Paul avait pitié de la femme que j'étais devenue alors il me laissait le temps de faire le deuil de la maison car il fallait la vendre. Je bénéficiai de la moitié de tous les biens y compris la maison. C'était une belle maison qui perdit tout de même son charme car nous n'avions jamais pu utiliser les trois chambres prévues pour accueillir nos enfants, ceux dont nous avions rêvés quand nous étions encore jeunes et fougueux. Ceux que nous voyions courir dans nos têtes et dans les longs couloirs de la maison, qui sautaient dans leur lit et que nous nous évertuions à calmer, qui prenaient des goûters dans la cuisine, que nous amenions à l'école, à toute vitesse parce que nous n'avions pas entendu notre réveil sonner, qui faisaient des colliers de nouille à chaque fête des mères, qui nous sautaient au cou pour nous dire combien ils nous aimaient, qui faisaient toutes les choses que les parents aimaient ou détestaient mais qui donnaient l'impression d'être utiles à quelque chose. Ces enfants que nous n'aurions jamais.

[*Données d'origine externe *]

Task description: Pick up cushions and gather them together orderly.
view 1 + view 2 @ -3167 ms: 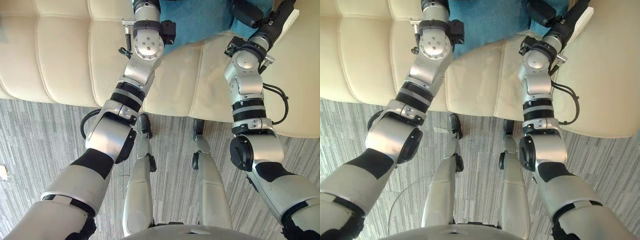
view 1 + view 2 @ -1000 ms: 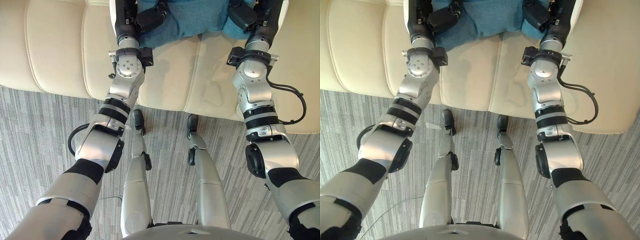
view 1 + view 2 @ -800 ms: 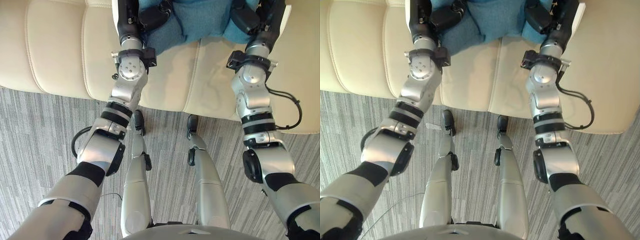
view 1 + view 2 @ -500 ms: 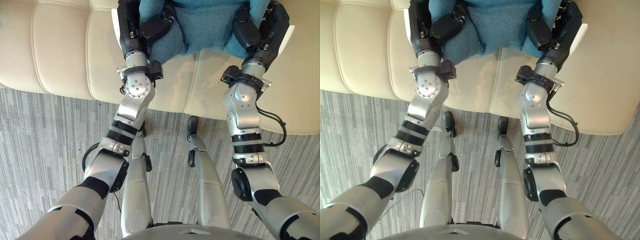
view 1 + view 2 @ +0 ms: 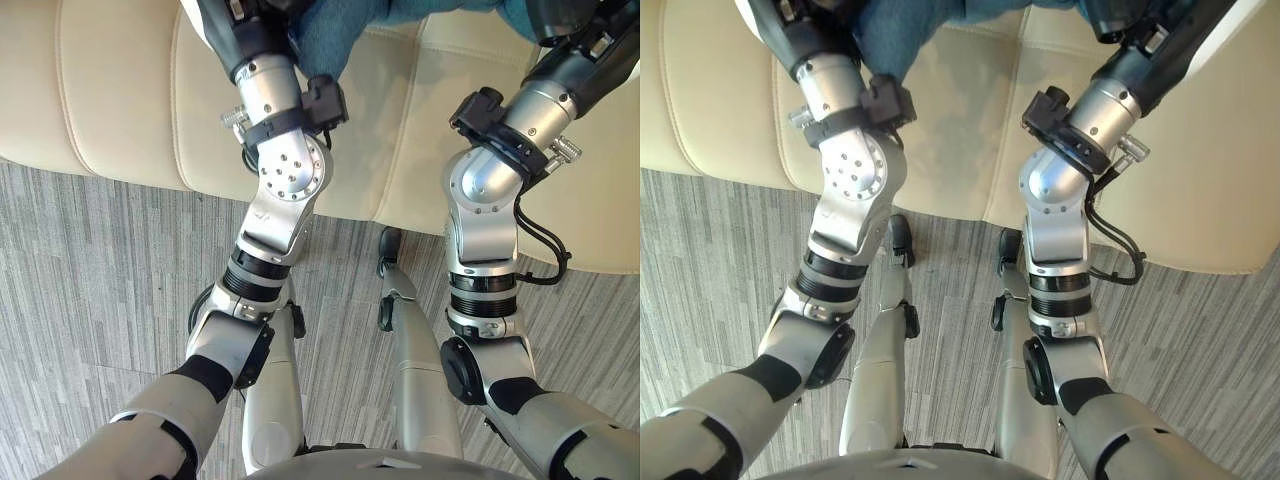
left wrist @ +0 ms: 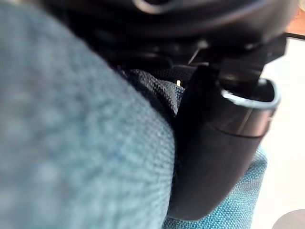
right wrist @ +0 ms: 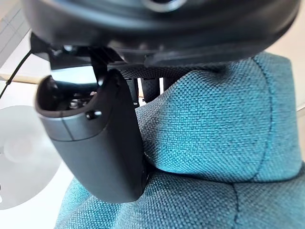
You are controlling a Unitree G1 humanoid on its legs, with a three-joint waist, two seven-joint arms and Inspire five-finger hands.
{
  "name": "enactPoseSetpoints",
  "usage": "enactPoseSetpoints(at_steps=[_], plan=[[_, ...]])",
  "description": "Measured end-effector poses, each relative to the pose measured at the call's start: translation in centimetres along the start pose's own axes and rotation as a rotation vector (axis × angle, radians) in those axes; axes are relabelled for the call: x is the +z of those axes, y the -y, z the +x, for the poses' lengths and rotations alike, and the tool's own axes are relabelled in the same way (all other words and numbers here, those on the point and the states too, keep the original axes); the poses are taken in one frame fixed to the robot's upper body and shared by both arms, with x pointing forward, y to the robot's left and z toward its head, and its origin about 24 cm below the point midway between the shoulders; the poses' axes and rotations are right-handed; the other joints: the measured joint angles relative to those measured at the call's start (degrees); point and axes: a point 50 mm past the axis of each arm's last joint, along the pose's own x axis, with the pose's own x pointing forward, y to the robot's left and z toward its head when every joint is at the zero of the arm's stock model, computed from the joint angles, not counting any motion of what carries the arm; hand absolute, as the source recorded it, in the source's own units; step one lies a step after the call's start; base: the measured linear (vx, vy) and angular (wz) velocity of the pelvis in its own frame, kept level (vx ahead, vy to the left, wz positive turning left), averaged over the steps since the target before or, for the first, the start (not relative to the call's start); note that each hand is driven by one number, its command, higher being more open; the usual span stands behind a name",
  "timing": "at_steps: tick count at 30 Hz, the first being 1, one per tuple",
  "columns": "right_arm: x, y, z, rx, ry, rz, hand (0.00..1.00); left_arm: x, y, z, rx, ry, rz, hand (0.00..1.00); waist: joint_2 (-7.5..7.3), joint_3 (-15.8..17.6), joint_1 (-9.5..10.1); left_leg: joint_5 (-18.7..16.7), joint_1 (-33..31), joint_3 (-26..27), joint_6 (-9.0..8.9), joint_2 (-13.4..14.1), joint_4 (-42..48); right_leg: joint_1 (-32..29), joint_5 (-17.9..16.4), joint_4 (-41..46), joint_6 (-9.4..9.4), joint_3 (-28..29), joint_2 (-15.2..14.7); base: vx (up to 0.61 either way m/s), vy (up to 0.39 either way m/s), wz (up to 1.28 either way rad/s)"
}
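A teal fabric cushion [image 5: 335, 30] hangs above the cream sofa seat, held between both hands at the far edge of the eye views. In the left wrist view my left hand [image 6: 214, 157] presses its thumb into the teal cloth, which bulges around it. My right hand [image 7: 100, 148] has its thumb clamped on a fold of the same cushion [image 7: 214, 143], with fingers behind the cloth. Both arms reach up from below, one at each side of the cushion.
The cream leather sofa [image 5: 120, 90] spans the far half of the eye views, its front edge running across the middle. Grey striped carpet [image 5: 90, 300] lies in front of it.
Both arms have bent and risen, lifting the teal cushion off the seat and up to the top edge of the eye views. The grip of both hands is unchanged.
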Motion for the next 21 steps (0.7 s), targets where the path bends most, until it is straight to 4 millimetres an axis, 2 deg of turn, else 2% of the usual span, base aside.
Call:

Je logeais désormais dans le petit appartement de la place de la pucelle : une petite chambre, un petit salon, une petite cuisine ouverte sur la salle : tout était petit ici, comparé à la grande maison d'où je venais de partir. Quatre vingt mètres carrés tout de même. Tout était petit mais chaleureux. Il y avait de la vie dans ce quartier.

Je n'étais pas encore sortie de ma dépression mais je commençais à avoir un peu marre de cette vie entre whisky et anxiolytiques. Je commençais seulement par diminuer les doses mais j'en étais encore dépendante. Ce soir, je regarderai bien le premier épisode de la dernière saison des desperate housewives. Tout le monde l'avait déjà regardée sauf moi. Le premier épisode terminé, j'allais passer au deuxième lorsque mon ordinateur en fonction de ce que je venais de regarder, me propose d'autres séries dont cougar town.

J'arrêtai le deuxième épisode des desperate housewives pour cliquer sur le lien. C'était la fin de ma piteuse vie de quarantenaire divorcée.

À la fin du premier épisode de ma nouvelle série, je fermai l'onglet du site de streaming, ouvre un nouvel onglet et tapai « cougar » dans le moteur de recherche de google. Je me redressai, réajustai ma robe de chambre, ce que je découvris dépassait de loin mes connaissances.